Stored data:

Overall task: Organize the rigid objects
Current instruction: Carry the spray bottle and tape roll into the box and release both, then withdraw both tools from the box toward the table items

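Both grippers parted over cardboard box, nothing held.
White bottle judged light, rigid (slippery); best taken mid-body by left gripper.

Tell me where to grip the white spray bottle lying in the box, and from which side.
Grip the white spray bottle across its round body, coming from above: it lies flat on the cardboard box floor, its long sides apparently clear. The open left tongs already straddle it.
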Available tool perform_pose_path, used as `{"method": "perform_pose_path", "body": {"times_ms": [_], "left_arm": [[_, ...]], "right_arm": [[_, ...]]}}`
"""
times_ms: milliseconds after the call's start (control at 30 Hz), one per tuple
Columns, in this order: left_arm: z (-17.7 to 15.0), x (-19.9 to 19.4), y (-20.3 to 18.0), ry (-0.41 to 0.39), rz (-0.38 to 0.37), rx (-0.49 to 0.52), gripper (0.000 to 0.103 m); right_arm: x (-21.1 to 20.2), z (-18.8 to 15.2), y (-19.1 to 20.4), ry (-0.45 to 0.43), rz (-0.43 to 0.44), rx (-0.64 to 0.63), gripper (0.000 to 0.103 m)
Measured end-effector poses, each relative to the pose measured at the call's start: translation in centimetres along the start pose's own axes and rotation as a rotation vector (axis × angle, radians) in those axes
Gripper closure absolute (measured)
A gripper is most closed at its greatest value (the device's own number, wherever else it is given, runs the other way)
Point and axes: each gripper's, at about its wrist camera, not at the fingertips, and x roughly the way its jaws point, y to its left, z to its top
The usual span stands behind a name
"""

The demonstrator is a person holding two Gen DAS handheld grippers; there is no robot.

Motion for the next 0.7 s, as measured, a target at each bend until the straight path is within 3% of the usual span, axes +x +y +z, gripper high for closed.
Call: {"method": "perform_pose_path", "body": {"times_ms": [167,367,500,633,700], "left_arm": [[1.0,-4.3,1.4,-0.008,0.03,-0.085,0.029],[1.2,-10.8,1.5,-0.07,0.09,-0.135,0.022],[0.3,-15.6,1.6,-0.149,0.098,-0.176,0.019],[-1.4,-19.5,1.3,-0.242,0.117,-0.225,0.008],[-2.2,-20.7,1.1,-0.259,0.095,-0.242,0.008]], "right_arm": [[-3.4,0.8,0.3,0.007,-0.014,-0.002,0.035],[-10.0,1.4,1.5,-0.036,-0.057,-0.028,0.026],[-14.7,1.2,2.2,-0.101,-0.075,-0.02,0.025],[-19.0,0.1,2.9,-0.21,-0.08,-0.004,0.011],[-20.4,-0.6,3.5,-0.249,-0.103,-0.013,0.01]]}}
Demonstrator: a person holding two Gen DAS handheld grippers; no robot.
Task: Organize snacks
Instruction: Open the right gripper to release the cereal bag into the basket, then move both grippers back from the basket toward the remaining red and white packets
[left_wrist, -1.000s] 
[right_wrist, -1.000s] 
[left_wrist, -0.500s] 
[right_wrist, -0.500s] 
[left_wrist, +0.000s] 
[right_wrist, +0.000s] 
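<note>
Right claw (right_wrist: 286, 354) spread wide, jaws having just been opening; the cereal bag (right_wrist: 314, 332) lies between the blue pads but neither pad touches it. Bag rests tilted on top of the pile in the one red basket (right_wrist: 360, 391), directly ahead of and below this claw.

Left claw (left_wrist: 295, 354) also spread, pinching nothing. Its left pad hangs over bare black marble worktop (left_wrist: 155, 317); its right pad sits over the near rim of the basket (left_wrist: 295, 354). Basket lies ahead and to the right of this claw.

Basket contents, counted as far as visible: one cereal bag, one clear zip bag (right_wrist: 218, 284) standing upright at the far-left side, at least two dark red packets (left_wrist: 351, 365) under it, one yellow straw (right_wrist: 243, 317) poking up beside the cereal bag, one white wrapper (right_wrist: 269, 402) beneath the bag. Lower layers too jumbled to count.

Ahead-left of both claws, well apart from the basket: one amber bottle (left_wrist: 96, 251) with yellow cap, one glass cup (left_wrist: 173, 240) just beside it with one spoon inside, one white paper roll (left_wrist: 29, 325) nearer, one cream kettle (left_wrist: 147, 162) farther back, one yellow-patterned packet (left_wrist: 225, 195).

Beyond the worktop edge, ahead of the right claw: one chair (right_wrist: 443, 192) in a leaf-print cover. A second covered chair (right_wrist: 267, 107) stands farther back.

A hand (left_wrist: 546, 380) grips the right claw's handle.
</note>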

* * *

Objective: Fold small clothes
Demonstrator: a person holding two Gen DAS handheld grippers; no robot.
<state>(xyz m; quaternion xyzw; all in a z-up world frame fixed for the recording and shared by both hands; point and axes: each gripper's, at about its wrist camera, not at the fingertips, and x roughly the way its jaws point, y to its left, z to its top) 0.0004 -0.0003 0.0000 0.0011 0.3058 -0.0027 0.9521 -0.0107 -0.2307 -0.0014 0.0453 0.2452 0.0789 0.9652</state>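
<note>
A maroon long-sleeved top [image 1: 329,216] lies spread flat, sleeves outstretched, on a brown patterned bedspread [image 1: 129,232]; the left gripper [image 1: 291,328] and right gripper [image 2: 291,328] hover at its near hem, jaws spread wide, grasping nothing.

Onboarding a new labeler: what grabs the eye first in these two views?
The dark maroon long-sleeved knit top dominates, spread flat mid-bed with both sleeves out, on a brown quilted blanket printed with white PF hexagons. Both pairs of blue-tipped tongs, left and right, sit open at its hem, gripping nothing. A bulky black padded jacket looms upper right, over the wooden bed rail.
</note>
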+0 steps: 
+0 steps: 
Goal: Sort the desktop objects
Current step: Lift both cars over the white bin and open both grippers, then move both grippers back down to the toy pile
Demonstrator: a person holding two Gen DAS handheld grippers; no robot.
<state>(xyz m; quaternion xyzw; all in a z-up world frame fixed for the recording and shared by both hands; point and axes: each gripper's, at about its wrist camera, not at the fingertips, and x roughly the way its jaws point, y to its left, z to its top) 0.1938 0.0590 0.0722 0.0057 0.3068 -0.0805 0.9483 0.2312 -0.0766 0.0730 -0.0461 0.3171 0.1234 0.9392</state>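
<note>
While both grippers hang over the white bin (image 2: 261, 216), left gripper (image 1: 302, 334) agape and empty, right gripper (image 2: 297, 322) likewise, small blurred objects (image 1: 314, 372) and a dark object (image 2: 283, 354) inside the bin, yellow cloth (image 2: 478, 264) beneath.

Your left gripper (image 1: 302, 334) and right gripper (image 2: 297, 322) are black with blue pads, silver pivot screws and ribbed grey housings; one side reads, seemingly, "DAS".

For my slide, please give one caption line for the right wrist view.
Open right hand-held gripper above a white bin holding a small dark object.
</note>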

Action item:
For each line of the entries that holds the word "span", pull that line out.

Task result:
The usual span stands behind a name
Motion for the next 0.7 s, as measured, a target at each bend until the straight path is within 3% of the usual span, axes +x +y +z, gripper high for closed.

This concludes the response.